A Hacienda já pode bloquear uma conta bancária espanhola numa noite — o que isso significa para um proprietário que vive no estrangeiro

A partir de novembro de 2026 a Agência Tributária espanhola bloqueia saldos de bancos, contas de pagamento e neobancos poucas horas depois de emitir a ordem. Para um proprietário que vive no estrangeiro o perigo não é a velocidade — é que as cartas chegam a um apartamento vazio, e que a conta que paga o condomínio é a que para.

A Hacienda já pode bloquear uma conta bancária espanhola numa noite — o que isso significa para um proprietário que vive no estrangeiro

Uma resolução publicada em junho de 2026 permite à Agência Tributária espanhola — a Hacienda, formalmente a AEAT — bloquear o dinheiro de contas bancárias e de pagamento em poucas horas após emitir a ordem, em vez do ciclo mensal com que os bancos trabalhavam até agora. A imprensa contou-o como uma notícia para trabalhadores independentes. Para as pessoas para quem trabalhamos todos os dias — proprietários que vivem noutro país e mantêm uma conta espanhola para pagar o condomínio, o IBI e o imposto de não residentes — é pelo menos tão relevante, por uma razão que os títulos omitem: o rasto de papel que acaba numa conta bloqueada passa por um apartamento onde ninguém vive.

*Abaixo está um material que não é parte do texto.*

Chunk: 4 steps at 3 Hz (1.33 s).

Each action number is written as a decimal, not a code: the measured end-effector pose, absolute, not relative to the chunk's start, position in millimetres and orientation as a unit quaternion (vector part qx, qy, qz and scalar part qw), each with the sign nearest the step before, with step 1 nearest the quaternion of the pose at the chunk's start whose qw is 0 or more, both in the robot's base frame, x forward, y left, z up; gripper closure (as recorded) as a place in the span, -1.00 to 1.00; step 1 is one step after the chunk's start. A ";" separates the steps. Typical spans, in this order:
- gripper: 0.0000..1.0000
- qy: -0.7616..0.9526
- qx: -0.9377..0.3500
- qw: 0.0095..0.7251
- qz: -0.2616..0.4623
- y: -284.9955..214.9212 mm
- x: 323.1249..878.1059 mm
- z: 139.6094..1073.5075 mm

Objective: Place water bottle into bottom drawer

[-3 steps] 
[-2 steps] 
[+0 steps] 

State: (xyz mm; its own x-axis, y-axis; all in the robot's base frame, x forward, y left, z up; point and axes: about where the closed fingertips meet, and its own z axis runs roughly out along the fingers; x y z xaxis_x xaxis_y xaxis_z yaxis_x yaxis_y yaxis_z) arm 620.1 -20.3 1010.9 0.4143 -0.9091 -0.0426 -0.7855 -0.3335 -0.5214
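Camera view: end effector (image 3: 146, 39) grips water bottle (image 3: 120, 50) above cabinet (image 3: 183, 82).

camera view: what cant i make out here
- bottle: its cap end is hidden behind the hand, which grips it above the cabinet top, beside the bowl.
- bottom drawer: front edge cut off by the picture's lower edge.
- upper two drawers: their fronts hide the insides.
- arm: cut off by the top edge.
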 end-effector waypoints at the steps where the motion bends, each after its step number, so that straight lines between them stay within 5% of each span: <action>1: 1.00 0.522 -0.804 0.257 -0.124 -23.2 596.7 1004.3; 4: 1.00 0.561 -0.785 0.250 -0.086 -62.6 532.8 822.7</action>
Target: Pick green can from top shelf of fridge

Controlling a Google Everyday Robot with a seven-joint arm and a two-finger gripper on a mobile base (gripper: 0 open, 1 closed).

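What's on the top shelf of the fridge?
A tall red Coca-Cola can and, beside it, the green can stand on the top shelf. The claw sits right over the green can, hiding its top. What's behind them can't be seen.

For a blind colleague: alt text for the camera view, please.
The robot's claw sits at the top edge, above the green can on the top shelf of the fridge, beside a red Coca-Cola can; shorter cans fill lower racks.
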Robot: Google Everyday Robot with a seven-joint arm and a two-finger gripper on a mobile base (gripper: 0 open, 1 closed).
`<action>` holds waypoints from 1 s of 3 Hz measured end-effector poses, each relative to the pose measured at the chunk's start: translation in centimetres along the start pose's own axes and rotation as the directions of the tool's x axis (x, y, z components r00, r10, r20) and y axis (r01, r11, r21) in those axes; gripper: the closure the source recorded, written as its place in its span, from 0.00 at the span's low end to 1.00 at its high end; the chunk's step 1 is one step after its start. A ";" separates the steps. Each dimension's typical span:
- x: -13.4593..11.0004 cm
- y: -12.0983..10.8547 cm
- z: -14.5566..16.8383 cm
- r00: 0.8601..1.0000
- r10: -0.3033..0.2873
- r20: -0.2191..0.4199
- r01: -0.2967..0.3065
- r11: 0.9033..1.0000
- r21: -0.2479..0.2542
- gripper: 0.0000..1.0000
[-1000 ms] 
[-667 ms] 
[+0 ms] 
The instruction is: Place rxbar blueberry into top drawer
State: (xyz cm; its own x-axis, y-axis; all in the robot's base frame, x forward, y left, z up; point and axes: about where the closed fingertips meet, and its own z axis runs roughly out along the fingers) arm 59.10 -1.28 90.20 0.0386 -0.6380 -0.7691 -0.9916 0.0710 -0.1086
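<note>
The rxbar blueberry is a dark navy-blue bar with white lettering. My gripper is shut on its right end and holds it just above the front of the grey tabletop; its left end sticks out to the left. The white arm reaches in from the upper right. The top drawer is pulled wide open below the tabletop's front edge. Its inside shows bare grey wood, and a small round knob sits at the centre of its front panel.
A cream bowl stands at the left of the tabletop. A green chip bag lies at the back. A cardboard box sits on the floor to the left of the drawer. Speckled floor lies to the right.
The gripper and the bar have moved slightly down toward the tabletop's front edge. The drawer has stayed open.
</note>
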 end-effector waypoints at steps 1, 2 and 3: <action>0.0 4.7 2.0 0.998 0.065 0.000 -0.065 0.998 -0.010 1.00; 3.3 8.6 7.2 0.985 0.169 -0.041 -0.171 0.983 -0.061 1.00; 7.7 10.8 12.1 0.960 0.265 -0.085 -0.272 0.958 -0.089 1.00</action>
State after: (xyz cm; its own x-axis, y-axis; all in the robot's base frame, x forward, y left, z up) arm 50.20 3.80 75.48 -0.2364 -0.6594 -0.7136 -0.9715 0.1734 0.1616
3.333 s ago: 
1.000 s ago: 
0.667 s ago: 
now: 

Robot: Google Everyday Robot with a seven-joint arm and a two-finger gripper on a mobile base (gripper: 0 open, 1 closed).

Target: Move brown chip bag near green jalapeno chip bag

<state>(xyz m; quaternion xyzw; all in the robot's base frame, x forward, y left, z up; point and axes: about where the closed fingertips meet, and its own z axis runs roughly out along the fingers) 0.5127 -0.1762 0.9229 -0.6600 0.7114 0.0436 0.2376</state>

Somos administradores, não consultores fiscais, por isso este artigo fica do nosso lado da linha: o que mudou, porque é que um proprietário ausente está mais exposto do que um residente, e o que acontece à sua posição no condomínio quando a conta que paga as suas quotas deixa de pagar. Quando um valor fiscal é seu para resolver, é o seu consultor quem deve responder; o nosso tema é o que acontece ao condomínio quando algo corre mal.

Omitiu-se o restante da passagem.